EXERCISE INSTRUCTIONS:
With the line containing "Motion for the" as the first line and the last line of the records as the final one, reproduce that range exactly.
Top of SOURCE INFORMATION
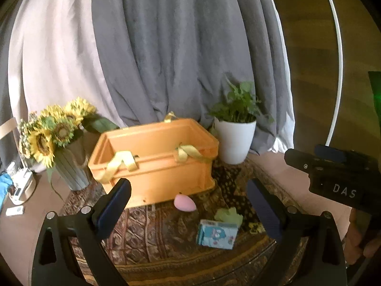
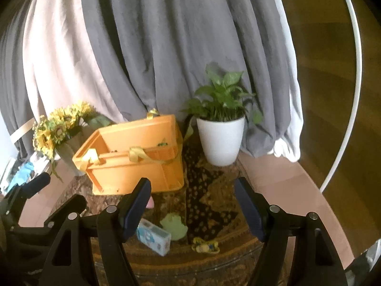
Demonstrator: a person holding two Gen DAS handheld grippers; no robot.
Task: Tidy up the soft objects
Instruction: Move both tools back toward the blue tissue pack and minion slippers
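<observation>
An orange crate (image 1: 154,159) with yellow ribbon handles stands on a patterned cloth; it also shows in the right wrist view (image 2: 133,157). In front of it lie a pink egg-shaped sponge (image 1: 184,202), a green soft piece (image 1: 229,215) (image 2: 173,225), a blue-white tissue pack (image 1: 218,234) (image 2: 154,236) and a small yellow soft toy (image 2: 206,245) (image 1: 256,227). The pink sponge (image 2: 150,202) is half hidden behind a finger in the right wrist view. My left gripper (image 1: 188,212) is open and empty above these items. My right gripper (image 2: 193,209) is open and empty, to the right.
A vase of sunflowers (image 1: 57,138) stands left of the crate. A white pot with a green plant (image 1: 234,140) stands to its right. Grey and pink curtains (image 1: 166,47) hang behind. Small white devices (image 1: 19,190) lie at far left.
</observation>
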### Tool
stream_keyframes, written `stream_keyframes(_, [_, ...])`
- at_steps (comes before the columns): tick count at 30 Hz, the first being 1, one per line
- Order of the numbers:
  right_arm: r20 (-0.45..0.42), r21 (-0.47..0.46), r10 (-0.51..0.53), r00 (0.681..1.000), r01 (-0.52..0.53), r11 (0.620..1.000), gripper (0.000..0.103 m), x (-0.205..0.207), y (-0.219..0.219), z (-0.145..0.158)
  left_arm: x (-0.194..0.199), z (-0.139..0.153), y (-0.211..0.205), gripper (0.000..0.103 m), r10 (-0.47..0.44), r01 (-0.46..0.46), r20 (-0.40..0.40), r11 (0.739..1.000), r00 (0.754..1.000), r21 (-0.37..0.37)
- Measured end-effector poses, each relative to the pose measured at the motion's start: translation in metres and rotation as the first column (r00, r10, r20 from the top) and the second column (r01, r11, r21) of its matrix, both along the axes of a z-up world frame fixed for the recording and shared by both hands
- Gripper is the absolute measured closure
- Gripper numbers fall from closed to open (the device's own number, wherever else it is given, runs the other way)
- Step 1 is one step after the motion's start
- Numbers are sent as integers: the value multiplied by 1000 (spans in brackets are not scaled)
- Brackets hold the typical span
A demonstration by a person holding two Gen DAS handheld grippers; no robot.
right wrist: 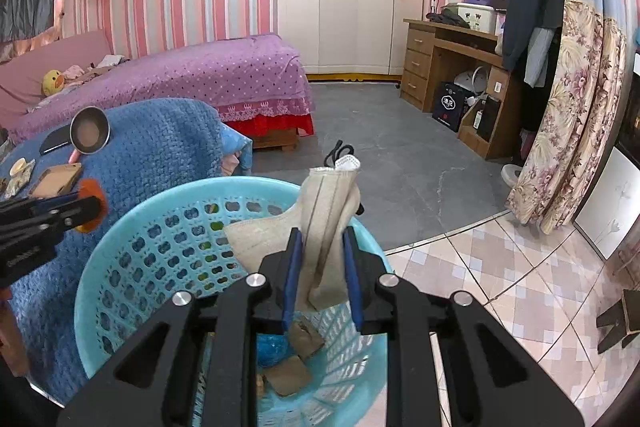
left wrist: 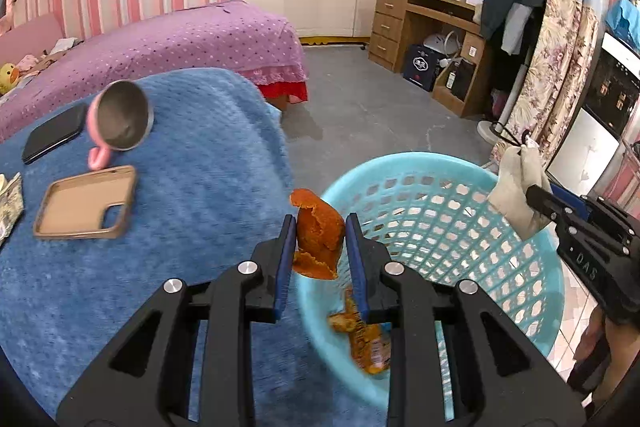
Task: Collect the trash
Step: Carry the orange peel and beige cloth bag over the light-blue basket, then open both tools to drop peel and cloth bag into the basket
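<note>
My left gripper (left wrist: 321, 227) is shut on a piece of orange peel (left wrist: 318, 233), held at the near-left rim of the light blue plastic basket (left wrist: 500, 267). Wrappers and other scraps lie in the basket's bottom. My right gripper (right wrist: 322, 239) is shut on a beige cloth pouch (right wrist: 326, 211) with a black cord, held over the basket (right wrist: 132, 227). From the left wrist view, the right gripper (left wrist: 534, 195) holds that pouch (left wrist: 516, 195) over the far-right rim. The right wrist view shows the left gripper (right wrist: 94, 209) at the left edge with the peel (right wrist: 93, 189).
A table under a blue blanket (left wrist: 192, 195) carries a pink mug on its side (left wrist: 120, 123), a brown phone case (left wrist: 86, 203), a black phone (left wrist: 54, 137) and crumpled wrappers (left wrist: 10, 203). Behind stand a purple bed (left wrist: 180, 39), a wooden desk (left wrist: 424, 23) and a floral curtain (left wrist: 560, 67).
</note>
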State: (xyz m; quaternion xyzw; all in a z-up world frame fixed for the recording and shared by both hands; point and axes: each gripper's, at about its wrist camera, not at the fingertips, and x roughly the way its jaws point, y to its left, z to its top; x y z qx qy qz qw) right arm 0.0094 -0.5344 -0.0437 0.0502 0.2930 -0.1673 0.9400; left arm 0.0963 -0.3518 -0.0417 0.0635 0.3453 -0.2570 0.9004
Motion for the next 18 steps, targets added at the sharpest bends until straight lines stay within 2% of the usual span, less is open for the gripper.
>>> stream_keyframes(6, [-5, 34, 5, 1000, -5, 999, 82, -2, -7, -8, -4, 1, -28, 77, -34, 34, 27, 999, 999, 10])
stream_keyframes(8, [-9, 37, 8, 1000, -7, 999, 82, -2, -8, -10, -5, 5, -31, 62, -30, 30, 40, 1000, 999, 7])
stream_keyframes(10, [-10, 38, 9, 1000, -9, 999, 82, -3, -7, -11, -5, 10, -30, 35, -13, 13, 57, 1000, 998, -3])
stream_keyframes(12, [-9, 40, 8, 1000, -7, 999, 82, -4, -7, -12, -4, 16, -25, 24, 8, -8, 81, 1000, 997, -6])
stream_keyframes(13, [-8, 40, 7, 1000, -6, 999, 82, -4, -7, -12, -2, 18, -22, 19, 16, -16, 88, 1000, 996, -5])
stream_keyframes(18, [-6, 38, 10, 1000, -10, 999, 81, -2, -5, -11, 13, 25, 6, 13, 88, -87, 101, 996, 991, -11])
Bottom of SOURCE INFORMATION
TASK ANSWER:
Motion for the next 18 steps, targets added at the sharpest bends until straight lines stay within 2% of the usual span, less is open for the gripper.
>>> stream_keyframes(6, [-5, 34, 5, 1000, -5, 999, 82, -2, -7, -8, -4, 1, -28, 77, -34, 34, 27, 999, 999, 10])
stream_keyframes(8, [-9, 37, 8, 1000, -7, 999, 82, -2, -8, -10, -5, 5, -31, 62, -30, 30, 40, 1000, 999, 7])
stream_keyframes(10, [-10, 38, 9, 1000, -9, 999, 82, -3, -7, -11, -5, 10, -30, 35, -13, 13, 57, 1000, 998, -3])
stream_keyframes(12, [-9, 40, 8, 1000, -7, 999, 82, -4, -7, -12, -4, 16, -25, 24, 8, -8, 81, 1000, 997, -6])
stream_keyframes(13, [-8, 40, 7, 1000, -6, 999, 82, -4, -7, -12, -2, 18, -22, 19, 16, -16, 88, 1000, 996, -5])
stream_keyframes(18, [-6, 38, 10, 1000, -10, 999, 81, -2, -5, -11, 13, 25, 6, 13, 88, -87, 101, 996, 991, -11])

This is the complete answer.